Anche per questo, quindi, Babylon è un tripudio di eccessi e sgradevolezze: “Credo fosse importante mostrare quello che Hollywood è da sempre sin troppo brava a nascondere, a mettere sotto il tappeto. Il cinema veniva visto come qualcosa di basso, volgare, pornografico e anche i film dell’epoca avevano nel proprio DNA il mostrare lo ‘sporco’, proprio per rivendicare alcuni aspetti di quella reputazione di cui il cinema godeva. Già nel titolo di questo film è sintetizzato il vizio, il peccato, la Hollywood dell’epoca veniva descritta alla stregua di Sodoma e Gomorra: era un’industria creata da immigrati, da criminali, da reietti, da persone rifiutate dalla società, persone che letteralmente tirarono su un mondo nel bel mezzo del nulla, costruendo una città nel deserto. E tutte le cose estreme, folli, che si trovano nel film sono anche edulcorate perché se ci fossimo attenuti alla realtà nei minimi particolari il film con buona probabilità non avrebbe mai visto la luce”.

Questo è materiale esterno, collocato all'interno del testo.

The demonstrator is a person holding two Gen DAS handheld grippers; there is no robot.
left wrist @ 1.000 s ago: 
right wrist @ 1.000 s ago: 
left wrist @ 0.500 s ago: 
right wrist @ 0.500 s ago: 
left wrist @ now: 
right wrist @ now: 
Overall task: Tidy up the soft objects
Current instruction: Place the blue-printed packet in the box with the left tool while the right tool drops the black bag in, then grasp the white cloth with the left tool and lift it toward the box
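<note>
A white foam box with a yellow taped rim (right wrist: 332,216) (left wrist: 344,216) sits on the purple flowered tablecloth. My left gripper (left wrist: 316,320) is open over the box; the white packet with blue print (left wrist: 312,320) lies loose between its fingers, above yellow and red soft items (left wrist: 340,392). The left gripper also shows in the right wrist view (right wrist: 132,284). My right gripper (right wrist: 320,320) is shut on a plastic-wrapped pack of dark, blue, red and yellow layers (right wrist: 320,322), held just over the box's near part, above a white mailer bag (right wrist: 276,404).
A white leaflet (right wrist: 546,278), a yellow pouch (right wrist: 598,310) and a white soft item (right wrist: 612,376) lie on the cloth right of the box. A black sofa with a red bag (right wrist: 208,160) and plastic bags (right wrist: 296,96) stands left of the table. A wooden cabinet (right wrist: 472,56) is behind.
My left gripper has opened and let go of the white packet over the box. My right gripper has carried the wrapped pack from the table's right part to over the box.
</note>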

L’estasi dell’ascesa contrapposta al buio della caduta: “L’idea che il film fosse in un certo senso diviso in due era quella primordiale. In termini di tono, di stile, perché volevo che dalla commedia si sfociasse nella tragedia ma ho capito che non bastava neanche così e quindi ho pensato di sfiorare anche le derive dell’horror (con la situazione del personaggio decadente interpretato da Tobey Maguire, ndr): l’apice del divertimento, della festa, contrapposto alla caduta, passando da questo tentativo di ascendere verso le stelle, al cielo, e invece poi la rovinosa caduta, la discesa negli inferi. Nell’ultima parte, ambientata negli anni ’50, volevo invece che lo spettatore si ritrovasse a riflettere su tutto ciò che era stato”.
Inevitabile il parallelismo tra le rivoluzioni nel cinema, quella dell’avvento del sonoro in Babylon, quella che stiamo vivendo oggi con l’avvento e la consacrazione delle piattaforme: “La cosa divertente è che il film finisce nel 1952, mentre sullo schermo passano alcune scene di Singin’ in the Rain e proprio in quel periodo alcuni film contenevano la paura, il timore o l’ansia che il cinema stesse morendo, sostituito dall’avvento della televisione. Quella di oggi è una coesistenza difficile, certo, ma non smetto di essere ottimista”, spiega Chazelle, che aggiunge: “Credo ci sia un continuo ciclo di nascita e morte, una continua e costante evoluzione. Hollywood muore e rinasce, continua a cambiare. Persino i Lumière pensavano che il cinema fosse un’invenzione senza futuro, che sarebbe morto: io conservo una copertina di Paris Match del 1953, con la foto di Marilyn Monroe e il titolo ‘Il cinema sta morendo?’. Magari oggi non riusciamo ad immaginare quali altri strumenti potremo inventare, utilizzare per continuare a richiamare la gente in sala. Il 3D ad esempio è uno strumento che ancora può garantire l’unicità di un’esperienza non replicabile altrove, proprio come accadeva con il cinemascope o il widescreen: quello che conta però è come ogni artista decide di utilizzare questi strumenti, come il 3D che nelle mani di James Cameron assume un valore estetico, proprio come può avvenire se un pittore avesse la possibilità di aggiungere altri infiniti colori sulla propria tavolozza e potesse così esprimere sempre di più, sempre meglio, la propria creatività. Rispetto a tutte le altre forme d’arte, il cinema è ancora la più giovane: dobbiamo fare di tutto per alimentarla di continuo”.